▶ [Exercise] Your job with the data below: print everything from the line that holds "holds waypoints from" down to the line that holds "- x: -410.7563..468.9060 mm", ends included, exactly, and nothing else.

▶ [Data excerpt]
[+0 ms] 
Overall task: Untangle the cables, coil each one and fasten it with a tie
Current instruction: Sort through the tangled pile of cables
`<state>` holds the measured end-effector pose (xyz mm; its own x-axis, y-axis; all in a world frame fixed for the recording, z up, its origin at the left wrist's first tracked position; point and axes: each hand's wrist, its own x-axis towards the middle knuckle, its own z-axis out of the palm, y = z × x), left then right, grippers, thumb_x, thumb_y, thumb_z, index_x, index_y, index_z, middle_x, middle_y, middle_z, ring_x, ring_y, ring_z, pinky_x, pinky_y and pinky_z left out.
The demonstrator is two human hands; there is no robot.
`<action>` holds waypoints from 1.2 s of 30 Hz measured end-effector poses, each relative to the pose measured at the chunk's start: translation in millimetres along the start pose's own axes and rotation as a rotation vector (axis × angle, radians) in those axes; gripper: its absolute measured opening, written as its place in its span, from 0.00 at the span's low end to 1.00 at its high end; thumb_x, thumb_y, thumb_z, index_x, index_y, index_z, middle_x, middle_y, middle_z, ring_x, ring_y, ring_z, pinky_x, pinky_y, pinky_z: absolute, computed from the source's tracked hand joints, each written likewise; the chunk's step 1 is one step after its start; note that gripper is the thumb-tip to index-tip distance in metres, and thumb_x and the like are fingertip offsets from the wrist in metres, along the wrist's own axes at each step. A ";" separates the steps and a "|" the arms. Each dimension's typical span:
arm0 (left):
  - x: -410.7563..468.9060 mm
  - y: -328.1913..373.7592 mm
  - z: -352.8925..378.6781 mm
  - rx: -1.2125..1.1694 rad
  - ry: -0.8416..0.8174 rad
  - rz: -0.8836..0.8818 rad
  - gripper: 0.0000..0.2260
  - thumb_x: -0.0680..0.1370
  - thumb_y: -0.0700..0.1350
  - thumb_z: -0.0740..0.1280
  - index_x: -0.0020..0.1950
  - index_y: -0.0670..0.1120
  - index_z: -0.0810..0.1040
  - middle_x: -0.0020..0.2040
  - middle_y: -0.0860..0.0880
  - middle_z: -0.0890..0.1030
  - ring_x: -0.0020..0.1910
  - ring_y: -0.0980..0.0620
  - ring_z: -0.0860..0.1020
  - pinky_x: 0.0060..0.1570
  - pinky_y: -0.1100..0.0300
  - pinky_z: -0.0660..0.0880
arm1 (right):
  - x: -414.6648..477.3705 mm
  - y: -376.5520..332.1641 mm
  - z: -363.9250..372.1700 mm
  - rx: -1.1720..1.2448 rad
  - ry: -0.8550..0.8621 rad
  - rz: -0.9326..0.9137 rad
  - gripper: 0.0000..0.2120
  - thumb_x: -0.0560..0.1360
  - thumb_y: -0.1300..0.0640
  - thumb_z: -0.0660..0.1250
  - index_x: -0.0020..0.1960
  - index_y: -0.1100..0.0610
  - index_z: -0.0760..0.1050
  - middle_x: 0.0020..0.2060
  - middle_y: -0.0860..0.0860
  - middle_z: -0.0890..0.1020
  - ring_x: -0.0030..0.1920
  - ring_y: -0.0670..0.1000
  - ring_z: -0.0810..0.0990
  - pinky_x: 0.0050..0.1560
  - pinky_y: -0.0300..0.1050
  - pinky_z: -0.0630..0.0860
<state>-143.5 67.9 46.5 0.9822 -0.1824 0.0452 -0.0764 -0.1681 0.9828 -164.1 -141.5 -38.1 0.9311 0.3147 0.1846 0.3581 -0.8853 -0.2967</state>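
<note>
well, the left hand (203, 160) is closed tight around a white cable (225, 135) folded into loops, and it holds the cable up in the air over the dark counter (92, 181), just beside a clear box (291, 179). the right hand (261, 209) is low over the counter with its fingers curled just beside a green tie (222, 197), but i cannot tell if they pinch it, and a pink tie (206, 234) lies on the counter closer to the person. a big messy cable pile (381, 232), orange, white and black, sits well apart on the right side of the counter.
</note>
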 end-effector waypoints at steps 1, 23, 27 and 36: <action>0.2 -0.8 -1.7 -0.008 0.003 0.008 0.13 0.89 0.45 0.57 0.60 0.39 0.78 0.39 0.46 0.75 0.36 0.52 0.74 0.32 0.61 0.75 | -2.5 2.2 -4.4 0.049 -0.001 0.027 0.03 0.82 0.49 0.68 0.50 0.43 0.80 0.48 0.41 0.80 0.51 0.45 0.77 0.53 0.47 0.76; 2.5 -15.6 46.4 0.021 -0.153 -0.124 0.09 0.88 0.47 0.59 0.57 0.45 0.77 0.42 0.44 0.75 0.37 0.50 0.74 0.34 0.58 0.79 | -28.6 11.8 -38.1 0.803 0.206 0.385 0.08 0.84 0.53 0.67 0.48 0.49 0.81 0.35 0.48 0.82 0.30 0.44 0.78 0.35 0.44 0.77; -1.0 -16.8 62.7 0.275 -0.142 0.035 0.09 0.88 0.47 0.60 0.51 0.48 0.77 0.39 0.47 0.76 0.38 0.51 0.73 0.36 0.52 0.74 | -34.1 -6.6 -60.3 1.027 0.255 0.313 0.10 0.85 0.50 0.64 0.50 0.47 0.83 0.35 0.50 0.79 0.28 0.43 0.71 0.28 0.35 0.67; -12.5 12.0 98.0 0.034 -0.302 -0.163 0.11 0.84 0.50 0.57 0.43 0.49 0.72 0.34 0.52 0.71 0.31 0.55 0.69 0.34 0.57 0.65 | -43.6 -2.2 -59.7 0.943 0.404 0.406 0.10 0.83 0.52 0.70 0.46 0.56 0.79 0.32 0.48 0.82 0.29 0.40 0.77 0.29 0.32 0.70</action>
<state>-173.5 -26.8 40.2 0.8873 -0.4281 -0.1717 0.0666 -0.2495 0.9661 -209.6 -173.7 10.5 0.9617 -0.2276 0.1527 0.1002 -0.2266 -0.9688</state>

▶ [Result of the task]
`<action>` holds waypoints from 1.2 s of 30 Hz measured end-effector poses, each relative to the pose measured at the chunk's start: translation in millimetres along the start pose's own axes and rotation as a rotation vector (axis × angle, radians) in those axes; gripper: its absolute measured opening, written as its place in its span, from 0.00 at the span's low end to 1.00 at its high end; thumb_x, thumb_y, thumb_z, index_x, index_y, index_z, middle_x, middle_y, middle_z, ring_x, ring_y, ring_z, pinky_x, pinky_y, pinky_z: absolute, computed from the source's tracked hand joints, each written likewise; the chunk's step 1 is one step after its start; note that gripper is the thumb-tip to index-tip distance in metres, and thumb_x and the like are fingertip offsets from the wrist in metres, along the wrist's own axes at each step. A ";" separates the steps and a "|" the arms. Each dimension's typical span:
arm0 (left):
  - x: -410.7563..468.9060 mm

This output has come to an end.